▸ What you will do: Each entry is to be reproduced verbatim, and images are to be omitted.

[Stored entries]
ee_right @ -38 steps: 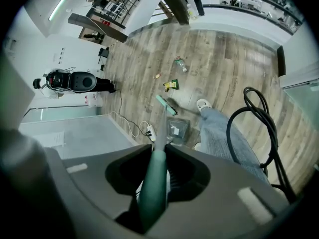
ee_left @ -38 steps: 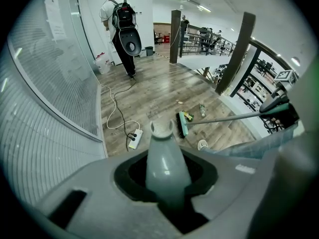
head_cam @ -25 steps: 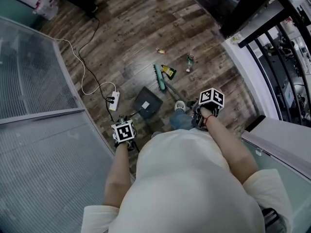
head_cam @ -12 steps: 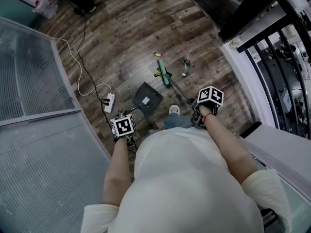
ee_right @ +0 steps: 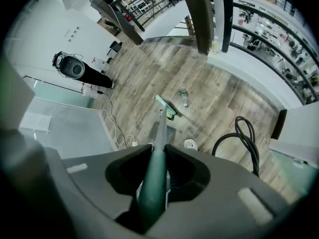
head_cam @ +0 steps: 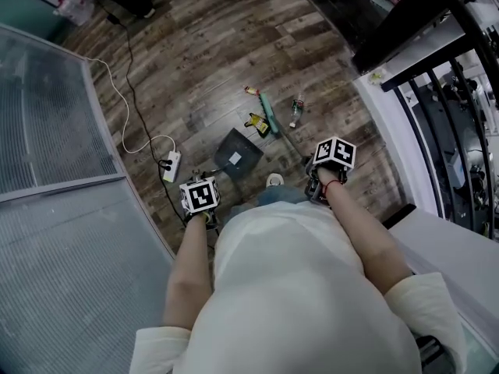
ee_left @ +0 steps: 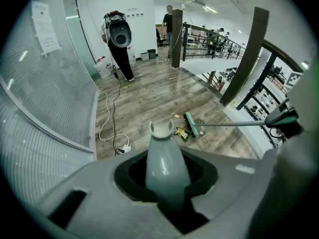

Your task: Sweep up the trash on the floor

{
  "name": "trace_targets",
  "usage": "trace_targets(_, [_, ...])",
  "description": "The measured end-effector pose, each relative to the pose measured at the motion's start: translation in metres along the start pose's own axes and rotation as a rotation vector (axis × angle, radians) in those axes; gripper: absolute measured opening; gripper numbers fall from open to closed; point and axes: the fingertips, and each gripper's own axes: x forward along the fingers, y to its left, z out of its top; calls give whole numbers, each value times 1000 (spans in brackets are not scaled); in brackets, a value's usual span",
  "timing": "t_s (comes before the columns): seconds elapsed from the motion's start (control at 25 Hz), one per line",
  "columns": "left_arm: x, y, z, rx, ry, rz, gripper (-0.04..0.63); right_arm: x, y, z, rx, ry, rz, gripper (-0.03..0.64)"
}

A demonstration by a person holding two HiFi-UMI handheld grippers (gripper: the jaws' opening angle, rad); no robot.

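Note:
My left gripper (head_cam: 206, 179) (ee_left: 162, 183) is shut on the grey handle of the dark dustpan (head_cam: 238, 153), which rests on the wood floor ahead of me. My right gripper (head_cam: 311, 165) (ee_right: 153, 183) is shut on the green broom handle (ee_right: 155, 173). The teal broom head (head_cam: 269, 111) (ee_left: 191, 124) lies just beyond the pan. A yellow wrapper (head_cam: 256, 123) (ee_left: 182, 133) sits between broom head and pan. A small bottle (head_cam: 297, 109) (ee_right: 183, 96) lies right of the broom, and a small wrapper (head_cam: 250, 91) lies at its far end.
A white power strip (head_cam: 169, 166) with white and black cables lies left of the pan, beside a glass wall (head_cam: 54, 115). A railing and white ledge (head_cam: 390, 107) run on the right. My shoe (head_cam: 274, 180) is near the pan. A black hose loop (ee_right: 244, 138) lies at right.
The broom head has passed over the yellow wrapper, which now lies on its left side, close to the dustpan. Both grippers keep their hold.

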Motion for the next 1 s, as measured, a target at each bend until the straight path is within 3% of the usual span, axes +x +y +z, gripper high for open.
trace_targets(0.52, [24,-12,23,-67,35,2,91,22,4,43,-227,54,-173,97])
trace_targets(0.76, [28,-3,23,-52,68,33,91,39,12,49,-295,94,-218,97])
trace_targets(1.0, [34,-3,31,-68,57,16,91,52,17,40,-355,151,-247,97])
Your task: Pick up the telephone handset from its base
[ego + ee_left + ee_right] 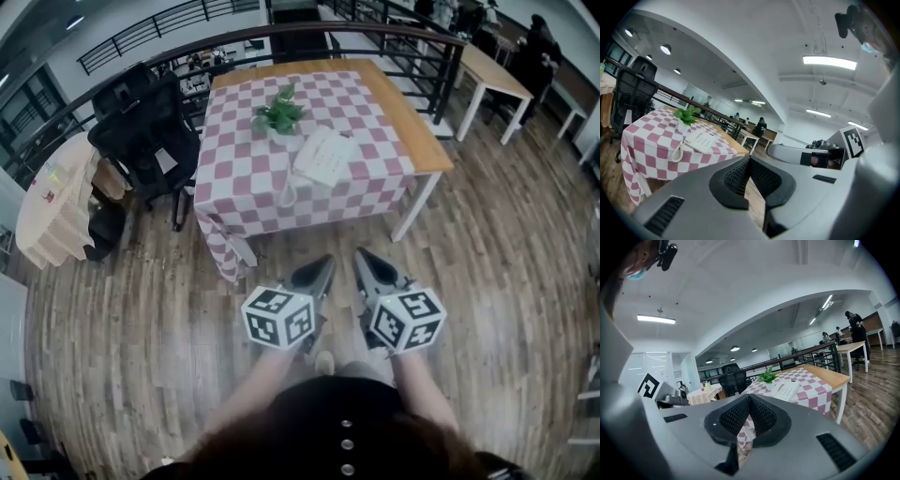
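A white telephone (323,155) with its handset on the base lies on a table with a pink-and-white checked cloth (253,187); its coiled cord (287,195) hangs toward the front edge. A small green plant (278,114) stands just behind it. My left gripper (325,264) and right gripper (362,255) are side by side over the wooden floor, well short of the table, both shut and empty. The left gripper view has the phone (701,140) far ahead of the shut jaws, with my left gripper (749,159) low in frame. The right gripper view shows the phone (786,390) beyond my right gripper (749,398).
Black office chairs (141,131) stand left of the table, beside a round table with a pale cloth (56,202). A dark railing (375,33) curves behind. More wooden tables (492,75) and people are at the back right. Wooden floor lies between me and the table.
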### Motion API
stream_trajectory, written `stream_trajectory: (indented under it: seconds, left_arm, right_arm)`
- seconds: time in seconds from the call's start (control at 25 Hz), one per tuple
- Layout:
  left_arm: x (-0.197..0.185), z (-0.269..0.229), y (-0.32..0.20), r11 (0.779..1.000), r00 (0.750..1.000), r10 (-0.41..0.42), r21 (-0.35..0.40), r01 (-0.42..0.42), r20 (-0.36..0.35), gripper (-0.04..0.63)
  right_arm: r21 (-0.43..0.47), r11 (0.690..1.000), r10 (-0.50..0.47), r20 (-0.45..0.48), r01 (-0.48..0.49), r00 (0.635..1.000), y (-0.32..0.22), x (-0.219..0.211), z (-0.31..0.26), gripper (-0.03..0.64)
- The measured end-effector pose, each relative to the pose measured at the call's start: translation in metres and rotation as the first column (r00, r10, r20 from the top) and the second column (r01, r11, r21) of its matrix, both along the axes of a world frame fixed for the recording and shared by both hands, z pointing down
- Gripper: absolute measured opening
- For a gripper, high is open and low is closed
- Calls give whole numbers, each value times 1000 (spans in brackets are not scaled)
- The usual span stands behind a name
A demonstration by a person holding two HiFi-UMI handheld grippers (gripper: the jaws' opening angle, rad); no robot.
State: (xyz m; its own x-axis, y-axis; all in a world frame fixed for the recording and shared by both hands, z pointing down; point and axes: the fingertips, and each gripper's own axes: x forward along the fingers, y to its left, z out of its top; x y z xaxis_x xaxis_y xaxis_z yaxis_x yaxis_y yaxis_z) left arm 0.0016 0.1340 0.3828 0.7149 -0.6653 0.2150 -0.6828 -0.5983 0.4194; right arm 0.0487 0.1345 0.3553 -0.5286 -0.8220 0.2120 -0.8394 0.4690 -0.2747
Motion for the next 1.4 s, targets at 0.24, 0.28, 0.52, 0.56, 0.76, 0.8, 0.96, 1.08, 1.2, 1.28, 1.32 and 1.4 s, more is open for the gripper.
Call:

▸ Solution:
ee_right @ -38 steps: 
ee_left @ -38 steps: 
head_cam @ -25 steps: 
head_cam @ -12 steps: 
ee_right @ +0 steps: 
head_cam @ +0 steps: 
ee_left @ +0 steps: 

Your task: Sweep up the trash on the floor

{
  "name": "trace_targets",
  "usage": "trace_targets(_, [_, ...])",
  "description": "The measured end-effector pose, each relative to the pose measured at the motion's start: translation in metres along the start pose's own axes and rotation as a rotation vector (axis × angle, radians) in those axes; gripper: absolute measured opening; gripper numbers fall from open to closed; point and axes: the fingertips, and each gripper's own axes: x forward along the fingers, y to its left, z out of its top; calls give whole numbers, each value times 1000 (spans in brackets are not scaled); in brackets, a value's usual span",
  "timing": "t_s (comes before the columns): seconds elapsed from the motion's start (control at 25 Hz), one per line",
  "columns": "left_arm: x, y, z, rx, ry, rz, gripper (-0.04..0.63); right_arm: x, y, z, rx, ry, rz, gripper (-0.03..0.64)"
}

A demonstration by a person holding two HiFi-UMI handheld grippers (gripper: the jaws' opening angle, rad); no robot.

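Note:
My left gripper (head_cam: 206, 179) (ee_left: 162, 183) is shut on the grey handle of the dark dustpan (head_cam: 238, 153), which rests on the wood floor ahead of me. My right gripper (head_cam: 311, 165) (ee_right: 153, 183) is shut on the green broom handle (ee_right: 155, 173). The teal broom head (head_cam: 269, 111) (ee_left: 191, 124) lies just beyond the pan. A yellow wrapper (head_cam: 256, 123) (ee_left: 182, 133) sits between broom head and pan. A small bottle (head_cam: 297, 109) (ee_right: 183, 96) lies right of the broom, and a small wrapper (head_cam: 250, 91) lies at its far end.
A white power strip (head_cam: 169, 166) with white and black cables lies left of the pan, beside a glass wall (head_cam: 54, 115). A railing and white ledge (head_cam: 390, 107) run on the right. My shoe (head_cam: 274, 180) is near the pan. A black hose loop (ee_right: 244, 138) lies at right.
The broom head has passed over the yellow wrapper, which now lies on its left side, close to the dustpan. Both grippers keep their hold.
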
Motion for the next 1 s, as measured, a target at each bend until the straight path is within 3% of the usual span, axes +x +y +z, gripper high for open.
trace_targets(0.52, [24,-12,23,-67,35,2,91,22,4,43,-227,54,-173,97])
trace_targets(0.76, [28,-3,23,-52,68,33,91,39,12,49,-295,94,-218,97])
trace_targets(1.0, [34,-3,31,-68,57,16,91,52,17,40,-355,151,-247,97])
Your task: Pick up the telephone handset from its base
[ego + ee_left + ee_right] 
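A white telephone (323,155) with its handset on the base lies on a table with a pink-and-white checked cloth (253,187); its coiled cord (287,195) hangs toward the front edge. A small green plant (278,114) stands just behind it. My left gripper (325,264) and right gripper (362,255) are side by side over the wooden floor, well short of the table, both shut and empty. The left gripper view has the phone (701,140) far ahead of the shut jaws, with my left gripper (749,159) low in frame. The right gripper view shows the phone (786,390) beyond my right gripper (749,398).
Black office chairs (141,131) stand left of the table, beside a round table with a pale cloth (56,202). A dark railing (375,33) curves behind. More wooden tables (492,75) and people are at the back right. Wooden floor lies between me and the table.
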### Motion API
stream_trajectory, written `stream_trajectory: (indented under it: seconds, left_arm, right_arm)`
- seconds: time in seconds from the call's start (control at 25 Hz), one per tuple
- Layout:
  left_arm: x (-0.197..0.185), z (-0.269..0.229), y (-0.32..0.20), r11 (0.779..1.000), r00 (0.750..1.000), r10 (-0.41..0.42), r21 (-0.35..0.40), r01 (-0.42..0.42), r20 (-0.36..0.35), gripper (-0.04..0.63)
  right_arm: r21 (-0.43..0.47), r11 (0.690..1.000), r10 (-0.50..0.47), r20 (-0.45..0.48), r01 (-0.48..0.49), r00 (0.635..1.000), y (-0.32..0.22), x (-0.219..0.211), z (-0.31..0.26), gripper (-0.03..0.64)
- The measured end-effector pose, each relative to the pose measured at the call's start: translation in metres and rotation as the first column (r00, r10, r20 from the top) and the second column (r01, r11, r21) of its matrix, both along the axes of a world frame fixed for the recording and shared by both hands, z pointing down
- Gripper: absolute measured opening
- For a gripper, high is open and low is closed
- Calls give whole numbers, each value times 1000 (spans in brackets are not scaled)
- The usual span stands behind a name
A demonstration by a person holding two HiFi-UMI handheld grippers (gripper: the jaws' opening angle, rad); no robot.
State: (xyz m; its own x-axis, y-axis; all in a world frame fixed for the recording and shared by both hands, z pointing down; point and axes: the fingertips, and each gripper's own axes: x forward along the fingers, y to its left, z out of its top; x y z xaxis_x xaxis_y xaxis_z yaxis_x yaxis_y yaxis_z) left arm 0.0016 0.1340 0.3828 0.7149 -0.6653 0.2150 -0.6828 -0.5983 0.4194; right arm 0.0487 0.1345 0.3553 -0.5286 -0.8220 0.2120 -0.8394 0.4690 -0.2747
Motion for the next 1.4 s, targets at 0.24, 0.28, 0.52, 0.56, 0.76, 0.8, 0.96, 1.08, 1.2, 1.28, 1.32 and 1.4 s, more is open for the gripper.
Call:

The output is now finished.